### Exercise brief
Lines containing the word "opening" are to be copied from the data below.
_ _ _ _
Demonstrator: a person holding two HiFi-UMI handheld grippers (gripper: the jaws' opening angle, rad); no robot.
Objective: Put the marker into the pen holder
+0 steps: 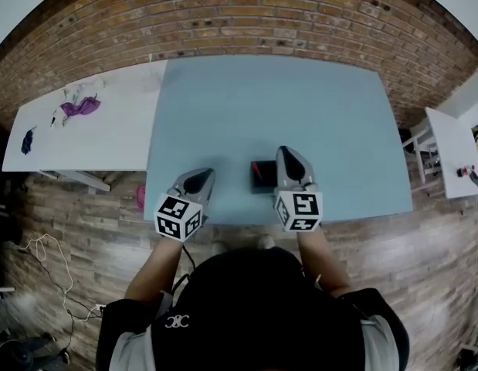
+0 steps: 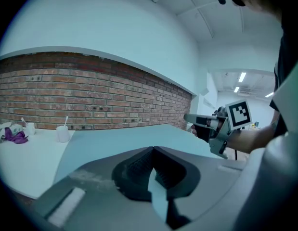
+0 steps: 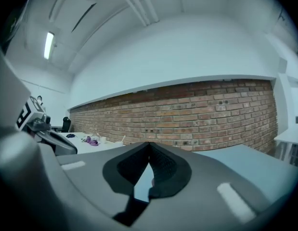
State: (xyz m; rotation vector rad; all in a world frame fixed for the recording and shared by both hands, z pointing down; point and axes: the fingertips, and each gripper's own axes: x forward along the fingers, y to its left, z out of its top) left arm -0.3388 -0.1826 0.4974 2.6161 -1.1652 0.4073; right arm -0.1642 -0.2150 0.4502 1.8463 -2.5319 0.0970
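Blue tabletop [image 1: 316,114]: pen holder [image 1: 262,182], marker [image 1: 256,170] apparently inside, left of your right gripper's [image 1: 287,154] empty, closed jaws; left gripper's [image 1: 200,178] likewise. Withdraw without nudging.

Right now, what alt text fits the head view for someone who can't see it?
Seen from above, a person holds the left tool and right tool over the near edge of a light blue table. A dark pen holder with a red marker showing in it stands just left of the right tool.
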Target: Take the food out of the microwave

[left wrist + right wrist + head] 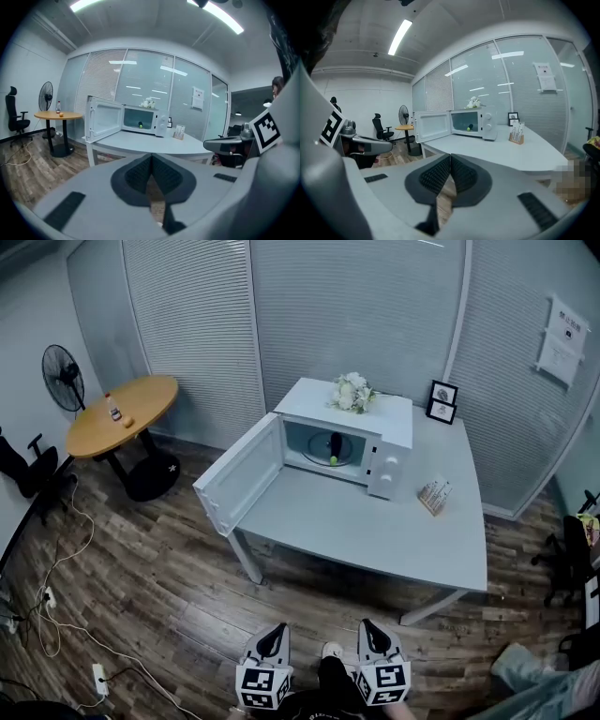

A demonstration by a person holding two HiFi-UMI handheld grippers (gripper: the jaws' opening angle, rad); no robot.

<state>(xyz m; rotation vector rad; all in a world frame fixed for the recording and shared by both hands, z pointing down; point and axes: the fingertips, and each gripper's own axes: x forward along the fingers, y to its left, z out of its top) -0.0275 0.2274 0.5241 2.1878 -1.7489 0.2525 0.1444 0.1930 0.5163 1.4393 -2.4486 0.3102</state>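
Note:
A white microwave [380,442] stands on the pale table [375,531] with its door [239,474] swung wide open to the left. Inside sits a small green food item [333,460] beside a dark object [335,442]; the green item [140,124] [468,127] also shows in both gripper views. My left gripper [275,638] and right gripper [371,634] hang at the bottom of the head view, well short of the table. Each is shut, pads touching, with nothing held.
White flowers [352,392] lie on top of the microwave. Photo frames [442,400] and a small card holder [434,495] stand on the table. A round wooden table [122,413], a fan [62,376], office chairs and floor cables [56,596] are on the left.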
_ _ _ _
### Output for this exercise
Demonstrator: a person holding two HiFi-UMI handheld grippers (gripper: the jaws' opening angle, rad); no robot.
A demonstration by a person holding two HiFi-UMI handheld grippers (gripper: the jaws' opening angle, rad); no robot.

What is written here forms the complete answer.